Tanto si quiere encontrar una solución culinaria que le ayude a reducir su huella de carbono como si quiere probar a hornear un asado, una pizza o un pan con leña, le traigo tres sencillas opciones para construir diferentes tipos de hornos de leña.
Un horno de barro refractario con acabado exterior en ladrillo rústico, piedra natural, azulejo etc constituye un elemento central de aspecto auténtico para cualquier terraza, patio o jardín. Incluso si usted no es un albañil consumado, un simple horno de leña se puede hacer siguiendo los pasos descritos a continuación. El alma central es un cascarón de barro refractario que aislamos para que retenga el calor. Finalmente le daremos el acabado exterior que mejor se adapte decorativamente al entorno. Es la opción más sencilla ya que nos ahorramos el engorro de fabricar una bóveda de ladrillos y en términos de acumulación de calor e inercia térmica es la más eficiente.

El cob es una técnica de construcción que se utiliza desde hace décadas para construir casas duraderas y sostenibles que duran cientos de años. Se basa en una mezcla de arcilla, arena y paja para crear una estructura monolítica con una enorme masa térmica.
El mismo material que se utiliza para construir las paredes de una casa también puede servir para hacer un sencillo horno de leña.
Al igual que con el horno de barro, empiece por construir una base para el horno. Esta base puede ser de roca, ladrillo, bloque o cualquier otro material resistente que eleve el horno a una altura de fácil acceso.
Coloque una base de ladrillo refractario, que actuará como base del horno.

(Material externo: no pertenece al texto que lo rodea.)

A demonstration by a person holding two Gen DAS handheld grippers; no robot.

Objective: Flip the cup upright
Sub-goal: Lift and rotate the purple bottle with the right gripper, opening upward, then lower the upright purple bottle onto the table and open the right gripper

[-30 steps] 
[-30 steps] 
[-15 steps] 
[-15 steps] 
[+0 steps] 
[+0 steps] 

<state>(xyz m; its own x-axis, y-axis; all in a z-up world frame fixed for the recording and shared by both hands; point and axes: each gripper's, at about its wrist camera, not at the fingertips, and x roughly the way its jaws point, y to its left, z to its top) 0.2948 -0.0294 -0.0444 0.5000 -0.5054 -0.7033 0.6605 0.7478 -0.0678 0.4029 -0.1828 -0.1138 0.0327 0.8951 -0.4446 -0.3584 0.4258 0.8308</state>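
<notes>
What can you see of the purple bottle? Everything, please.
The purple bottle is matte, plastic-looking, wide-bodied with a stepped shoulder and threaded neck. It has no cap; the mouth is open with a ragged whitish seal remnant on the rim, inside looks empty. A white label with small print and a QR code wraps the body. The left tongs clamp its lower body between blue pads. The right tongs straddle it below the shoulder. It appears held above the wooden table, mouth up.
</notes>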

Sobre la base, construye un montículo con arena húmeda. Este montículo debe ser del mismo tamaño que el interior del horno.

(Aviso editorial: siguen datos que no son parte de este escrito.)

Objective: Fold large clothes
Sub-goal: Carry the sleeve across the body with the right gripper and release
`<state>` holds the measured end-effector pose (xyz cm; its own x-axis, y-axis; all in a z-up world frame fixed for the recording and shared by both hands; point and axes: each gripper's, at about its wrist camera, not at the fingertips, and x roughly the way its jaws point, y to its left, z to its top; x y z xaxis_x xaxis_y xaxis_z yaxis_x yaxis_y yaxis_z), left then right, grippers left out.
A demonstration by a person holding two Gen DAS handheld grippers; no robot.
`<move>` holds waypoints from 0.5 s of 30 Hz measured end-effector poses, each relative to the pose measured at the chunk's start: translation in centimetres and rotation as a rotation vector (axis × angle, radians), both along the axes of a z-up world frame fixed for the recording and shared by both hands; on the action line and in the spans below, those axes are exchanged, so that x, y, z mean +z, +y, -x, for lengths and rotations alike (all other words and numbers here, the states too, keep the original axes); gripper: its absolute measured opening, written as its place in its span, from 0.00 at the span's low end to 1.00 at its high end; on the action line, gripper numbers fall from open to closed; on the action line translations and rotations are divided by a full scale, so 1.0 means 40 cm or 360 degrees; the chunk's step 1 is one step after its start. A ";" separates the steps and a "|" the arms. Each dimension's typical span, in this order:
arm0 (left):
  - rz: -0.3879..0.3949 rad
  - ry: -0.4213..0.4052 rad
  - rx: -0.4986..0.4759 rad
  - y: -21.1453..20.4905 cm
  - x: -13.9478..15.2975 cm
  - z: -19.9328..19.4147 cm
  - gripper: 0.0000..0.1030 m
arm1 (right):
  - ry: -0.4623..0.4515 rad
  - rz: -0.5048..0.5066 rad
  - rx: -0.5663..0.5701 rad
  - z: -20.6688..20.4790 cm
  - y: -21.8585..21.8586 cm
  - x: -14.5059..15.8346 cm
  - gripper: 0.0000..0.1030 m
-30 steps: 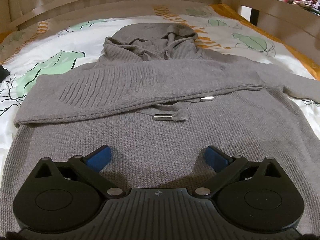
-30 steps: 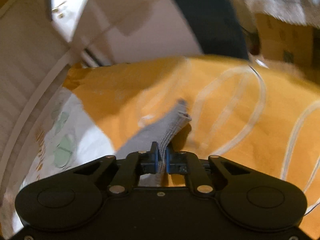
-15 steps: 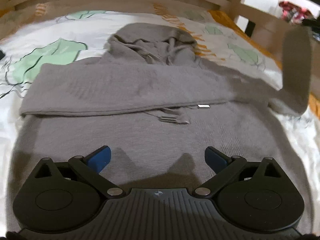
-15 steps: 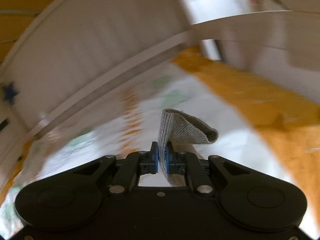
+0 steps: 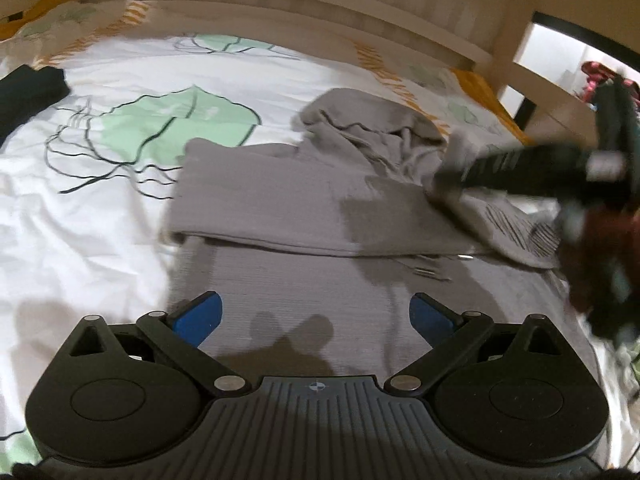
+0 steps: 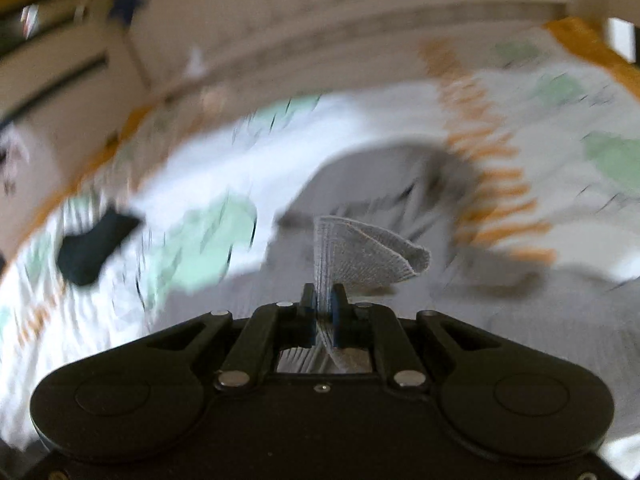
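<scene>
A grey knit hoodie [image 5: 304,280] lies face up on the bed, hood [image 5: 372,128] toward the headboard, with one sleeve [image 5: 280,204] folded across the chest. My left gripper [image 5: 316,316] is open and empty, low over the hoodie's lower body. My right gripper [image 6: 320,300] is shut on the cuff [image 6: 360,252] of the other sleeve and holds it above the hoodie's chest. In the left wrist view the right gripper [image 5: 448,178] shows blurred at the right, over the hood's right side, with the sleeve [image 5: 516,228] draped under it.
The bed has a white sheet [image 5: 100,208] with green leaf prints and an orange border. A dark folded cloth [image 5: 28,92] lies at the far left. A wooden headboard [image 5: 320,12] runs along the back, with a side rail [image 5: 560,92] at the right.
My right gripper has carried the sleeve cuff from the bed's right edge up and leftward over the hoodie's chest. My left gripper has shifted left and stays open.
</scene>
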<state>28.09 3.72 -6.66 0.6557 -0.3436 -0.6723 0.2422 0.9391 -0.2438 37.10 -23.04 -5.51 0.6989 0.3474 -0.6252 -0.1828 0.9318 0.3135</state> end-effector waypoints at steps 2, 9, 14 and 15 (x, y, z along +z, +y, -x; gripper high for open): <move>0.0005 0.0009 0.0013 0.014 0.001 -0.005 0.98 | 0.0035 0.0080 0.0039 -0.002 0.042 -0.050 0.15; 0.0070 -0.0019 -0.0003 0.002 0.035 -0.048 0.98 | 0.0022 0.0008 0.0166 0.055 0.010 -0.087 0.56; 0.0058 -0.0066 -0.0101 -0.079 0.064 -0.107 0.98 | -0.0066 0.0078 0.0141 0.136 -0.081 -0.032 0.60; 0.0052 -0.0068 -0.0120 -0.098 0.066 -0.121 0.98 | -0.0073 0.0096 0.0132 0.147 -0.099 -0.029 0.62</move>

Una buena opción de reciclaje económico y muy efectivo.
Empieza con un barril de metal usado. Con una amoladora angular y un disco de corte de metal, recorta una puerta y la parte superior de la chimenea. Puede comprar una herramienta que le ayudará a determinar el tamaño de los agujeros y le evitará el trabajo de crear una puerta desde cero.
Una vez que haya recortado las puertas, querrá construir un fogón de ladrillo refractario debajo del barril. El pozo de fuego debe permitir que el calor llegue al fondo y a los lados del barril de metal para que se caliente rápidamente.